## Problem statement
Repeat the listing below in full, keeping each word as given.

## Raw data
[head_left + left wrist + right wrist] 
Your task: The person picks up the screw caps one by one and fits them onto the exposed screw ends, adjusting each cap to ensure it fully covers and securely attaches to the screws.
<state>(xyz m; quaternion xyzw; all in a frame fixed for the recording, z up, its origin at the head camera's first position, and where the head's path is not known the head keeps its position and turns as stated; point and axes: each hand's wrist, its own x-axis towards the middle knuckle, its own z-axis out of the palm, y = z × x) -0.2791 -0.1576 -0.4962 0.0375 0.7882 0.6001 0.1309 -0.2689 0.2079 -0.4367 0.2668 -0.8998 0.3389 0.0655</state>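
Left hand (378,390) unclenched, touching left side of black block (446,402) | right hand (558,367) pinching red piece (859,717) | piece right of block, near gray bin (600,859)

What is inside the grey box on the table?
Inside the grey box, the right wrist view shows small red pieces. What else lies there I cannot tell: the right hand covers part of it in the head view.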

## Answer to this task
[head_left + left wrist + right wrist] 
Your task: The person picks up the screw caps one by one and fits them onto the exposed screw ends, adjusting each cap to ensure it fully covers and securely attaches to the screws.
<state>(xyz m; quaternion xyzw; all in a frame fixed for the recording, z up, its origin at the head camera's first position, and where the head's path is not known the head keeps its position and turns as stated; point and axes: each hand's wrist, its own x-axis towards the middle knuckle, its own z-axis out of the palm, y = z × x) -0.2791 -0.1576 -0.4962 0.0375 0.7882 0.6001 0.1309 -0.2689 0.2079 -0.4367 0.2668 -0.8998 0.3389 0.0655</state>
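Left hand (378,390) unclenched, touching left side of black block (446,402) | right hand (558,367) pinching red piece (859,717) | piece right of block, near gray bin (600,859)

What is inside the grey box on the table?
Inside the grey box, the right wrist view shows small red pieces. What else lies there I cannot tell: the right hand covers part of it in the head view.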

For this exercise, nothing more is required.